Charlie Sheen is not a baseball player but a Hollywood star. He’s in his 40s, “livin large,” thumbing his nose at the world, and also thinks he’s invulnerable. Charlie could learn from Mickey.
Young Mickey was born to play baseball. By the time he was 20 years old, this strong farm kid from Oklahoma was playing for the New York Yankees. At 25 years of age he’d won baseball’s Triple Crown, leading the league with a .353 batting average, 52 homeruns, and 130 RBIs. By the time he’d finished his baseball career, he’d blasted 536 homeruns, third all-time in his day, had played in 12 World Series (Count them: twelve!), and was one of the most popular players in the history of the game.
But for much of that career Mickey’s lifestyle included unfettered excess: alcoholism, drug abuse, and womanizing—with its associated physical maladies. Eventually it all caught up to him. After a failed liver transplant he died of inoperable cancer at just 63, way too young with way too much good left undone.
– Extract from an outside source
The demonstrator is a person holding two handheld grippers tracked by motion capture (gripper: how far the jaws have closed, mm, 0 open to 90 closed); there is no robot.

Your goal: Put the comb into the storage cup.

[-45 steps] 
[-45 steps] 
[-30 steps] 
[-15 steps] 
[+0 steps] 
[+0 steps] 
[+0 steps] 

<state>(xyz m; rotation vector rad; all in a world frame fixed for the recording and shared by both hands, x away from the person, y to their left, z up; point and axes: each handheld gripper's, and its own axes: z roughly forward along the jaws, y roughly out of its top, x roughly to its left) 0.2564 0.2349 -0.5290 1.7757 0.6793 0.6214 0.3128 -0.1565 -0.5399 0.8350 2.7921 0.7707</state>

Just before Mickey Mantle died, though, he made two memorable choices. He made a video in which he sat in a chair with his emaciated body, looked into the camera, and told viewers about his poor choices. Then he said, “Don’t be like me.” It is one of the saddest yet most compelling videos you will ever see. It’s a summative comment on the results of embracing deficient values and making poor, ill advised, wrong, and truly, insane choices.
Mickey Mantle made one more momentous choice. According to the testimony of his good friend and former major league playing partner Bobby Richardson, Mickey Mantle placed his faith in Jesus Christ for the forgiveness of his sins and therefore was promised entry into heaven. As he lay dying, Mickey asked God to change him from the inside out, to give him a new reason for living and an assurance of his destiny. Mickey Mantle finally got the help he needed. Though his life was near its end, Mickey embraced the Lord and with that commitment a wholly new and transformative worldview.
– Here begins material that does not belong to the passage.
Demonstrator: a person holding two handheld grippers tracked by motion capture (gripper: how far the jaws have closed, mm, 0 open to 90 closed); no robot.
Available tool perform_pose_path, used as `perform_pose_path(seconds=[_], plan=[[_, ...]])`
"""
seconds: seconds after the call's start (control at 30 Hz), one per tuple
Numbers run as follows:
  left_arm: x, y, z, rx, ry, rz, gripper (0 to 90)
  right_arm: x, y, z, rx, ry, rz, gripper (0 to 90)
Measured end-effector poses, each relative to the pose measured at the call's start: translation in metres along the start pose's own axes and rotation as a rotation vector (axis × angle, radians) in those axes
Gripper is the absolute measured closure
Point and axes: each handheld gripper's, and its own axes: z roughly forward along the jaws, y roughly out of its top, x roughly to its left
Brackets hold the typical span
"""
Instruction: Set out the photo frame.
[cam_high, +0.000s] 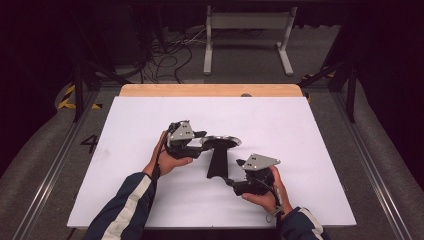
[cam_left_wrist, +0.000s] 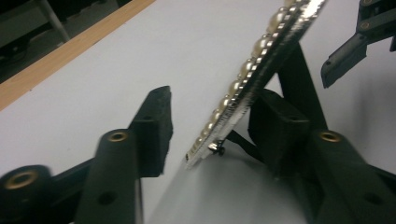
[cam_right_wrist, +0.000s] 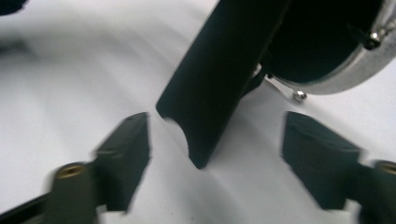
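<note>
**Pearl-rimmed frame between two grippers near the middle of the tabletop**

In the left gripper view, the left gripper (cam_left_wrist: 210, 126) is bracketing the pearl-rimmed picture frame (cam_left_wrist: 252, 74) with its two black jaws: the one on the right of that view is sitting against the frame's dark back, while the one on the left is standing apart from the pearl-studded front, a gap of white showing between them. The jaws are not clamping, then (open around the rim rather than pressing on it).

In the right gripper view, the right gripper (cam_right_wrist: 217, 140) is holding its jaws spread wide, and the frame's black easel stand (cam_right_wrist: 219, 74) is reaching down between them, touching neither one. Its foot is resting on the white surface.

From the high view, the frame is standing near the middle of the white tabletop (cam_high: 300, 130), leaning on its stand, which is running toward the near edge. The left hand (cam_high: 167, 157) is gripping its tool just left of the frame, and the right hand (cam_high: 265, 195) is sitting nearer the front edge, right of the stand's foot.
</note>
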Motion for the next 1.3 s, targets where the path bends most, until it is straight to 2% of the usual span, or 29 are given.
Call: perform_pose_path(seconds=[0.07, 0.1, 0.13, 0.2, 0.23, 0.27, 0.3, 0.33, 0.43, 0.53, 0.57, 0.73, 1.03, 1.17, 1.3], plan=[[-0.003, 0.000, 0.000, 0.006, -0.009, 0.017, 62.1, 0.002, 0.001, -0.003, -0.023, 0.009, -0.012, 49.7], [-0.003, 0.000, 0.000, 0.006, -0.009, 0.017, 64.8, 0.002, 0.001, -0.003, -0.023, 0.009, -0.012, 49.7], [-0.004, -0.001, 0.001, 0.005, -0.001, 0.020, 64.9, 0.004, 0.003, -0.005, -0.047, 0.006, -0.025, 62.7], [-0.004, -0.002, 0.000, 0.001, -0.001, 0.014, 65.2, 0.006, 0.005, -0.007, -0.066, 0.014, -0.028, 72.9], [-0.004, -0.002, 0.000, 0.001, -0.001, 0.014, 65.2, 0.006, 0.005, -0.007, -0.066, 0.014, -0.028, 72.9], [-0.004, -0.004, 0.000, -0.008, -0.004, 0.002, 65.2, 0.008, 0.007, -0.007, -0.078, 0.016, -0.024, 84.7], [-0.004, -0.004, 0.000, -0.008, -0.004, 0.002, 65.1, 0.008, 0.007, -0.007, -0.078, 0.016, -0.024, 84.7], [-0.004, -0.005, -0.001, -0.010, -0.003, -0.001, 65.2, 0.010, 0.009, -0.007, -0.096, 0.020, -0.018, 90.0], [-0.005, -0.004, -0.001, -0.003, 0.004, 0.009, 66.2, 0.012, 0.011, -0.004, -0.104, 0.029, -0.005, 90.0], [-0.011, 0.000, 0.001, 0.022, 0.027, 0.037, 68.1, 0.018, 0.016, 0.002, -0.100, 0.017, -0.004, 90.0], [-0.015, 0.002, 0.002, 0.037, 0.043, 0.059, 69.6, 0.023, 0.018, 0.007, -0.097, 0.014, -0.006, 90.0], [-0.017, 0.004, 0.003, 0.041, 0.039, 0.069, 72.9, 0.032, 0.020, 0.019, -0.077, -0.009, -0.001, 90.0], [-0.016, 0.004, 0.003, 0.041, 0.032, 0.074, 73.1, 0.034, 0.016, 0.035, -0.037, -0.034, 0.011, 90.0], [-0.019, 0.006, 0.003, 0.062, 0.057, 0.087, 73.4, 0.041, 0.015, 0.039, -0.017, -0.111, -0.005, 90.0], [-0.025, 0.009, 0.002, 0.083, 0.083, 0.090, 74.0, 0.045, 0.013, 0.043, 0.003, -0.154, -0.008, 90.0]])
Mickey’s spiritual decision, real and wonderful though it was, didn’t alter his life expectancy. But had he made this decision years earlier it likely would have. He could have turned his exceptional talents and popularity toward accomplishing something that helped others and blessed him in the process. But he hadn’t, so in a very real sense his life ended too soon with potential unfulfilled.
Charlie Sheen is on this same track. He’s literally burning himself out in front of the eyes of the world—on Twitter, on UStream.com, maybe eventually back on network television. But however cool, cocky, and bad boy roguish he seems to be to some who voyeuristically follow his every word and deed, he’s spending, a la wasting, his life on excess and narcissistic pursuits.
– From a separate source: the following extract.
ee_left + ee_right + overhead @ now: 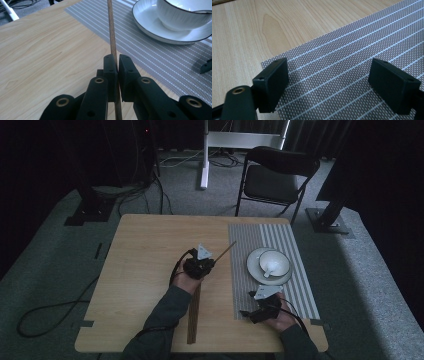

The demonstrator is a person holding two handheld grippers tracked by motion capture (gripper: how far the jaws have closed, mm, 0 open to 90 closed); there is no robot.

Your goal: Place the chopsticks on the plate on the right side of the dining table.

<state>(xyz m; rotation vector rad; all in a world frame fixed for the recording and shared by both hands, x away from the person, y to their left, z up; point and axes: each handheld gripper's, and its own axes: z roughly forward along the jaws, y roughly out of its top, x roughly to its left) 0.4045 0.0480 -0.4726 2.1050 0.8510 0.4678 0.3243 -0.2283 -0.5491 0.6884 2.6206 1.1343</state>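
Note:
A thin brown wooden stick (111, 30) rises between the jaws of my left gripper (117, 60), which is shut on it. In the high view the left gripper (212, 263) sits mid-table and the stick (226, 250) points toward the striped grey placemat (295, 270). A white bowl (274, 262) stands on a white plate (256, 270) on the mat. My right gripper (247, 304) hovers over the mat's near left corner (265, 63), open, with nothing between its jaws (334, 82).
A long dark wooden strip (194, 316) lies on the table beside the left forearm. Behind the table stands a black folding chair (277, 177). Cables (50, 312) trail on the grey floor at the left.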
Behind the Sheen bravado is a scared, scarred, and confused person. Charlie needs a wholly transformed worldview, which as long as he breathes is available to him through rebirth in Jesus Christ.
While Mickey is gone the legacy of his testimony is not. Based on that, I think I know what Mickey would say to Charlie if he could. He’d say, “Don’t be like me.” I sincerely hope Charlie learns from the life and lesson of Mickey Mantle.